▶ **WHAT THE EXERCISE ASKS**
Print the listing below exactly, leaving nothing out.

^^^^

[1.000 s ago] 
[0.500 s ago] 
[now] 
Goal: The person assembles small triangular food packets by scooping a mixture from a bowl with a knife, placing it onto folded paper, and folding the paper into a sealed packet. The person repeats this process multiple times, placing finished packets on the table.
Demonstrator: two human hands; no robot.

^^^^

▶ **EXPECTED ANSWER**
[1.000 s ago] 
[0.500 s ago] 
[now] 
Goal: The person assembles small triangular food packets by scooping a mixture from a bowl with a knife, placing it onto folded paper, and folding the paper into a sealed packet. The person repeats this process multiple times, placing finished packets on the table.
Demonstrator: two human hands; no robot.

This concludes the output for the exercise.